Q: For communities and police departments around the country who are struggling with a path forward right now, what is the best first step to take to stem the tide and implement meaningful change?
SARNOFF: As you’ve seen in our earlier answers, I think it’s a mistake to try and fix anything with one “best first step.” Instead, we need to think about how we can immediately reduce harm while investing in a long-term strategy of change.
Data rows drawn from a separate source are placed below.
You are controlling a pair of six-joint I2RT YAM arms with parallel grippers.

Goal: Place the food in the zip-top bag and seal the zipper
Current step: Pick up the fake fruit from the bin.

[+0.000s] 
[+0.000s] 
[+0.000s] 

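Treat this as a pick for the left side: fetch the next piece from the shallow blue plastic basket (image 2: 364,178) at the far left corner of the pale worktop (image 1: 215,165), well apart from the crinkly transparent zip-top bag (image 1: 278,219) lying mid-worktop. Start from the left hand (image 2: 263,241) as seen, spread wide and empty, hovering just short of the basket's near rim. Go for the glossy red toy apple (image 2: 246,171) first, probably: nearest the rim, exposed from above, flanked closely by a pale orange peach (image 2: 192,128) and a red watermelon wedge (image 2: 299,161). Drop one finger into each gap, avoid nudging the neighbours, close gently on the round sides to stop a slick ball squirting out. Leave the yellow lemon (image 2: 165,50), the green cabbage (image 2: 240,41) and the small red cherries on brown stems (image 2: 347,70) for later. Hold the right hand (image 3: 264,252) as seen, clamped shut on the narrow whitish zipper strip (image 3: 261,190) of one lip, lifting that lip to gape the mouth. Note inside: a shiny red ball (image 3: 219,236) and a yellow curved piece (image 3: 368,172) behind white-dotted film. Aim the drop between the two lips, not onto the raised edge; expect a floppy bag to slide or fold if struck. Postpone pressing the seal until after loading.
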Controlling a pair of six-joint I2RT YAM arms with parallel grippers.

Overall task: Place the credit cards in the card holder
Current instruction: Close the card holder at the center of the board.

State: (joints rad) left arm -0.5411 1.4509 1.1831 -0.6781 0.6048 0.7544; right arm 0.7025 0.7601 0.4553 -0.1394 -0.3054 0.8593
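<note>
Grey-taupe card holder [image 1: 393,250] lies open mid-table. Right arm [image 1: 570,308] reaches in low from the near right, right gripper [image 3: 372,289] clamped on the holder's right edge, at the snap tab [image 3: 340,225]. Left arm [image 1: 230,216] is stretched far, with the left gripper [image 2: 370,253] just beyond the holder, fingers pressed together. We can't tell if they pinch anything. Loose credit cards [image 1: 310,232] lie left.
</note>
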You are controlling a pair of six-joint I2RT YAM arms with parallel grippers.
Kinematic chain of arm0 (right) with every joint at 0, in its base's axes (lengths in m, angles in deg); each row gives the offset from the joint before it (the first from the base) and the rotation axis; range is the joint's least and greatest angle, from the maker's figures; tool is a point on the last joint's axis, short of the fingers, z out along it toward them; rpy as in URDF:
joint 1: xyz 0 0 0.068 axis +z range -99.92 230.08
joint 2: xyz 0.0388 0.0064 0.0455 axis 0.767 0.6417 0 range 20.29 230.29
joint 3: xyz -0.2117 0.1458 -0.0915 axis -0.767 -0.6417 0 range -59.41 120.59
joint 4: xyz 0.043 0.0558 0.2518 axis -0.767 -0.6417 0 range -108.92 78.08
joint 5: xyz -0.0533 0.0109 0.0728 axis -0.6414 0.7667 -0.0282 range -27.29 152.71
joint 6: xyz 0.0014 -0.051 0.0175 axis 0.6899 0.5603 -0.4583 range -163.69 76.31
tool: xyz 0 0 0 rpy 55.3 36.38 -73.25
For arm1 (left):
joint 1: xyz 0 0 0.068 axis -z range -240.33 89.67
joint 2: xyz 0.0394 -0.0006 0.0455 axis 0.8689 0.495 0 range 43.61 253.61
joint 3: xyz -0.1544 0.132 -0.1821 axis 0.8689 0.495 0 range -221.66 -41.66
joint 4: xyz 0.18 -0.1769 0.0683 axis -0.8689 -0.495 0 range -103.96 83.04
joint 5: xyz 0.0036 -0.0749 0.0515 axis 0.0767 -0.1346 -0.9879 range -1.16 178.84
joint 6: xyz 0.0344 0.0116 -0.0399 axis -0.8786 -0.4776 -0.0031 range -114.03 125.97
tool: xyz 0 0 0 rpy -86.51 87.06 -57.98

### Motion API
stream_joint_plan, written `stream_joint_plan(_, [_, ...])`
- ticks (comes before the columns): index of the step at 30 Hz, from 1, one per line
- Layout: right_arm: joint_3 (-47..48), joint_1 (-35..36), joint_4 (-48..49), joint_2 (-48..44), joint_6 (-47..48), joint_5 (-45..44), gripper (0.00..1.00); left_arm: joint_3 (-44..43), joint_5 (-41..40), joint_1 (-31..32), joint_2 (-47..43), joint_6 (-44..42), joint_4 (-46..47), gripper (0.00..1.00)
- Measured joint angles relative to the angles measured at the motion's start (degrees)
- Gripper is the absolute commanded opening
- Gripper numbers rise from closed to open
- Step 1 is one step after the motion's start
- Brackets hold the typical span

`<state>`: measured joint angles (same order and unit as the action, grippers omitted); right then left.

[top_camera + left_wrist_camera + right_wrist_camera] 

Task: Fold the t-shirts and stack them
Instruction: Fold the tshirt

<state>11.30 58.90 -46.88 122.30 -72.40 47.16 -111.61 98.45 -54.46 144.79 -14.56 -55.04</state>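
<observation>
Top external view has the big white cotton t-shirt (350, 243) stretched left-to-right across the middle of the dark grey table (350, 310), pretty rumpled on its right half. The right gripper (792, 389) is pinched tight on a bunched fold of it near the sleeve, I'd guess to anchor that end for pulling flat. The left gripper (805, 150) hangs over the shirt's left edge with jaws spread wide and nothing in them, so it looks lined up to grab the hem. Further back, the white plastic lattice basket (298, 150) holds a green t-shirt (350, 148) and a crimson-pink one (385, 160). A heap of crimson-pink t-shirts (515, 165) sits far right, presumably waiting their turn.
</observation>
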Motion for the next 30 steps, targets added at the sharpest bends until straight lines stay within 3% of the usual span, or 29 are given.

For example, eliminating certain “use of force” policies — like chokeholds and neck pressure that inhibit the carotid artery is a must. Police departments should also have policies that hold “bystander” cops accountable, as in the case of George Floyd and the three fellow officers who did nothing. Their silence and/or inaction has to be seen as guilt.
In a recent Yale Law Journal article, Ben Grunwald and John Rappaport discuss the phenomenon of “wandering officers.” These are law-enforcement officers fired by one department, sometimes for serious misconduct, who then find work at another agency. There needs to be a national database, with state interoperability, that tracks bad cops and keeps them from job-hopping.
I’ve outlined three immediate harm reduction strategies above, but there are no reasons why police departments cannot simultaneously start a historical accounting of all the transgressions and violence against people of color in their communities. I use the word accounting with intention, envisioning a detailed list of every harm caused, followed with a plan for reconciliation through restorative justice. It is necessary that communities of color see police departments acknowledging the pain and fear they are inflicting.